Instructions to follow:
The answer must consist only of the lines from the line with "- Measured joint" to the line with "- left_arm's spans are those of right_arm", both included, exactly as they stand below.

Entries provided:
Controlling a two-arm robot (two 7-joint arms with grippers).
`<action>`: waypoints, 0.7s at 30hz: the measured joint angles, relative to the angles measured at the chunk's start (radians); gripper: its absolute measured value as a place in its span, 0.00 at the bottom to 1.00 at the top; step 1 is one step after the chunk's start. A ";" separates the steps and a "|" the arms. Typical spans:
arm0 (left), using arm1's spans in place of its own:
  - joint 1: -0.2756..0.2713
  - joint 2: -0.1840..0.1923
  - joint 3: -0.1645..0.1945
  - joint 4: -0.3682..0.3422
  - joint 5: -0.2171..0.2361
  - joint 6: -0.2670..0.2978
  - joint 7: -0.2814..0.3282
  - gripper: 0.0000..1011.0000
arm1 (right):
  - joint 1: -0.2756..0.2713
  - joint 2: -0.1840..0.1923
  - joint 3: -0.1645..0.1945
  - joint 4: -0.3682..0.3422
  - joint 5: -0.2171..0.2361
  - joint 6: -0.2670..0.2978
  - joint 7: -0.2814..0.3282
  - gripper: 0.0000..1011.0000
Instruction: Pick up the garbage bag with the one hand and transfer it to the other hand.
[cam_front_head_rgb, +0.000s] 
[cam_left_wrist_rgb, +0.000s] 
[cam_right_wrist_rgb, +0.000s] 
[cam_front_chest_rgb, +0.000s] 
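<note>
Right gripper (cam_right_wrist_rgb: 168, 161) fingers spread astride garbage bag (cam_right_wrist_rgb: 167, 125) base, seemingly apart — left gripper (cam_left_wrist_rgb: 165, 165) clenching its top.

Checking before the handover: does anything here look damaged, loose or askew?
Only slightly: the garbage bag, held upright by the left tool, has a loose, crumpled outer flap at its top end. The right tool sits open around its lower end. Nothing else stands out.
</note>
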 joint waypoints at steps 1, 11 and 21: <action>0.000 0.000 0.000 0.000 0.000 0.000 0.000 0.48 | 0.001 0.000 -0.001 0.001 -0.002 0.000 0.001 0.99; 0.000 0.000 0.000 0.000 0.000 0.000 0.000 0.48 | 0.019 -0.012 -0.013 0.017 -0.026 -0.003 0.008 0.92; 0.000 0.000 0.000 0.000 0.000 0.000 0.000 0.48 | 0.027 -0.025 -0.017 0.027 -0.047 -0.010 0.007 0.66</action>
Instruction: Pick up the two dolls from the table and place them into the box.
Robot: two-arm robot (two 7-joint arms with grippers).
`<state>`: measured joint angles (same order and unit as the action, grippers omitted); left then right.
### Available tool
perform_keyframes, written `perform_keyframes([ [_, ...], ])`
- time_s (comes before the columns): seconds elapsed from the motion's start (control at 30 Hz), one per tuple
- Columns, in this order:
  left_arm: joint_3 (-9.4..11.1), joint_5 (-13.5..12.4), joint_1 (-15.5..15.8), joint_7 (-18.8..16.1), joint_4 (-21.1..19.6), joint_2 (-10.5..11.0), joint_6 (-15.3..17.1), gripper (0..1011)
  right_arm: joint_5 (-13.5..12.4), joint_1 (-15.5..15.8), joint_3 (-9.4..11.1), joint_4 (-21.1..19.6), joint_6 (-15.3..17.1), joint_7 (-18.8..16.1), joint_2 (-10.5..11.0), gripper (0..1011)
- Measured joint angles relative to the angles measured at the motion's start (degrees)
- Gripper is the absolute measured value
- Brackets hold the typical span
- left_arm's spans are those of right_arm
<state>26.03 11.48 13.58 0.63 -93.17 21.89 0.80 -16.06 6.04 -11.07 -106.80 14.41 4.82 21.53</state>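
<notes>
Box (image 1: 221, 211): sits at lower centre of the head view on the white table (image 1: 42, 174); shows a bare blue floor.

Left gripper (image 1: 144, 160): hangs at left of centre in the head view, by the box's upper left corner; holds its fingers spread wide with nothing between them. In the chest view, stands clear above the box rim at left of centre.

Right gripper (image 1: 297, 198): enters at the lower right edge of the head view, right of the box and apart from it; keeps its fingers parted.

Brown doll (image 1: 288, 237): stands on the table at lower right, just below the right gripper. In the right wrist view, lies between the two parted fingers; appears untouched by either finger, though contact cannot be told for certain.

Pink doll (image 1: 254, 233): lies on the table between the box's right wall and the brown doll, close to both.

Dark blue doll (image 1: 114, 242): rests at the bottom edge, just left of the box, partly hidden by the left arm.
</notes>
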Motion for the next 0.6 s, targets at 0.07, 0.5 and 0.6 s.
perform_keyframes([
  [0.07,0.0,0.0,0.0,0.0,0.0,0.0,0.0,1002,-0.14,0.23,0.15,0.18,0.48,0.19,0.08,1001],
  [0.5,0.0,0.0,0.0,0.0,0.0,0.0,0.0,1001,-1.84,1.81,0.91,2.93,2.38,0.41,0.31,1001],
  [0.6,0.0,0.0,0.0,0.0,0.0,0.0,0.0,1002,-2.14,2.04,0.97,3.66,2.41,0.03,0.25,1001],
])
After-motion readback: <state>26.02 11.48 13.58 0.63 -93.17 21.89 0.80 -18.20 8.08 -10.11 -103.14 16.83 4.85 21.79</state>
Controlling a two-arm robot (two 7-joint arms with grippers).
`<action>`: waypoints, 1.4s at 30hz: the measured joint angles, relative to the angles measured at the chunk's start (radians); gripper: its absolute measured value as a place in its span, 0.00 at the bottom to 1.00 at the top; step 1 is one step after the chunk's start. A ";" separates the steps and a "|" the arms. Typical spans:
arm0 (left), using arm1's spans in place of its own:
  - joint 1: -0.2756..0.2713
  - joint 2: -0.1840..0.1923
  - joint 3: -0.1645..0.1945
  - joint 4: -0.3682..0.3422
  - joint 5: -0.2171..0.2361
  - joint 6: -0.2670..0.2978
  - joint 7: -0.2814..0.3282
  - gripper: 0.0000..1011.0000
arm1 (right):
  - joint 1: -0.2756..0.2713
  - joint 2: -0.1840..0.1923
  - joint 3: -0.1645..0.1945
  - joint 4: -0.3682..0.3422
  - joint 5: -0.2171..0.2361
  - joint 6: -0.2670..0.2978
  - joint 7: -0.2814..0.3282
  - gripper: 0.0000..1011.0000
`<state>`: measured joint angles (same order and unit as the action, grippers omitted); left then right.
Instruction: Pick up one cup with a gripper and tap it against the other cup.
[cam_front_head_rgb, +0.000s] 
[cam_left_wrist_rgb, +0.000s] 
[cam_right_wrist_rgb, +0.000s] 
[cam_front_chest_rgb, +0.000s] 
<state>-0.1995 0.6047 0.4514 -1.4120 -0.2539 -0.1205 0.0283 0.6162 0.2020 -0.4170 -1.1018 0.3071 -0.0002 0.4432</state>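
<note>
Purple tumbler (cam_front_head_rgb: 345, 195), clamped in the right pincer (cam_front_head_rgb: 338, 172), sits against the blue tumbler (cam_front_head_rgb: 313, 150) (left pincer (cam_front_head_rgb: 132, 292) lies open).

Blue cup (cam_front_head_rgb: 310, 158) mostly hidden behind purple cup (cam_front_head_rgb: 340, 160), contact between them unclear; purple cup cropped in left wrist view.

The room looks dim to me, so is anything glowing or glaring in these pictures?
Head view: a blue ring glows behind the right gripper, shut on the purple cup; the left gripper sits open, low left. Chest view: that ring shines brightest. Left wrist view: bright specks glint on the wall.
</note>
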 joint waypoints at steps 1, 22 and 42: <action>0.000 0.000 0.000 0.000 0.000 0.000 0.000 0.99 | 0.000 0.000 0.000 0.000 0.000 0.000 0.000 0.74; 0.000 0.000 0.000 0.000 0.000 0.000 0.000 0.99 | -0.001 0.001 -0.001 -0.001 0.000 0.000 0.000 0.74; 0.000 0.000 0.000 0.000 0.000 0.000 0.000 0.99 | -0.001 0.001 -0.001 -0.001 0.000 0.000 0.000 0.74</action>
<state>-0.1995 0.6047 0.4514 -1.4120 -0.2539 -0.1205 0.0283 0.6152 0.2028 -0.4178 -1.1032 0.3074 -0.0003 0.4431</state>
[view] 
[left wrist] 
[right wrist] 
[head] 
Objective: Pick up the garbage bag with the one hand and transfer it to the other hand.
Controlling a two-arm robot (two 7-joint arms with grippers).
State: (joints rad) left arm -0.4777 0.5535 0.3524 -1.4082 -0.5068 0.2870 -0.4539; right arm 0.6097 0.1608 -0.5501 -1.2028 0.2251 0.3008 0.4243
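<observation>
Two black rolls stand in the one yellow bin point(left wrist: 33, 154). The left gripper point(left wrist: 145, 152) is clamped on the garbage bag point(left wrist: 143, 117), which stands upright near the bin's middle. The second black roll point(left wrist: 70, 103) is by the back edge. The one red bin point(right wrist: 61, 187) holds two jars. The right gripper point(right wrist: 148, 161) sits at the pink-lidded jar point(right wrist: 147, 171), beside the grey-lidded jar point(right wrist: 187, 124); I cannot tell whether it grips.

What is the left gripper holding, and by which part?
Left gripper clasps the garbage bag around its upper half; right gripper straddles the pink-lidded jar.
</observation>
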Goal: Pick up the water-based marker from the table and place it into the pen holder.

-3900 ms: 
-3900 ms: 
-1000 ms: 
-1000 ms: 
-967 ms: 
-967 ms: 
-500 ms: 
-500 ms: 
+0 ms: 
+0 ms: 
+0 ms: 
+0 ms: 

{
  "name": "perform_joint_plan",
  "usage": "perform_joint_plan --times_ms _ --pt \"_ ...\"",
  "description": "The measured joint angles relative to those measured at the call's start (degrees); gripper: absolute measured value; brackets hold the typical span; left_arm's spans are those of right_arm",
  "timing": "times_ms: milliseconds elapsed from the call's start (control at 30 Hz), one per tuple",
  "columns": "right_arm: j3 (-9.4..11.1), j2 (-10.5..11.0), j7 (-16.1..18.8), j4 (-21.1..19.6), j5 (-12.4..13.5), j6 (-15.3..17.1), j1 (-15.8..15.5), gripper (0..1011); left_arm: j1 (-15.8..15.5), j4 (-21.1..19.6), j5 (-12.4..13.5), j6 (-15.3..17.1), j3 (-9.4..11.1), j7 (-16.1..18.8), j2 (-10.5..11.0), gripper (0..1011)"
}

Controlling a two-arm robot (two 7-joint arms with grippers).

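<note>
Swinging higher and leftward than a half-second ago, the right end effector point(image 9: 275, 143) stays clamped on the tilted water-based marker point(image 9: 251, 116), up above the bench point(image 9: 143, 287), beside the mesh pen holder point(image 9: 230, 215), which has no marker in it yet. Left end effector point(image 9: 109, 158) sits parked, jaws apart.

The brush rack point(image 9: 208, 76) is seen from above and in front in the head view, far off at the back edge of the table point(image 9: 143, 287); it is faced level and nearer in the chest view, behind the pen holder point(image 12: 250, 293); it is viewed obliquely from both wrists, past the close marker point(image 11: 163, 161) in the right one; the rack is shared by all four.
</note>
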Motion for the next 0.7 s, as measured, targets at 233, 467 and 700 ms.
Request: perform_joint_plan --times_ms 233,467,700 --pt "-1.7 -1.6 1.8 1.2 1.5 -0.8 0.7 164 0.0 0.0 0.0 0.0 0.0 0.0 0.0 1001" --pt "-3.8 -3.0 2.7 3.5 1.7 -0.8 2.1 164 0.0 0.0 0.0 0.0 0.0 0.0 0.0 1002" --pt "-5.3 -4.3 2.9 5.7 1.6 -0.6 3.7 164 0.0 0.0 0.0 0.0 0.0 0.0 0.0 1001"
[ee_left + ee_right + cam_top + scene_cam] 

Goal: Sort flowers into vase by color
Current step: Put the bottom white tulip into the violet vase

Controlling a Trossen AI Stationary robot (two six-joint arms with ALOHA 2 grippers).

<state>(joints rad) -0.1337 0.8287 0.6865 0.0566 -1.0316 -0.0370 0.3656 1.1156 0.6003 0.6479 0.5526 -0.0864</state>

Solution below:
- Measured joint angles relative to the angles measured at the motion's start (degrees)
- Gripper is the absolute measured value
- Brackets hold the typical span
- left_arm's spans are those of right_arm

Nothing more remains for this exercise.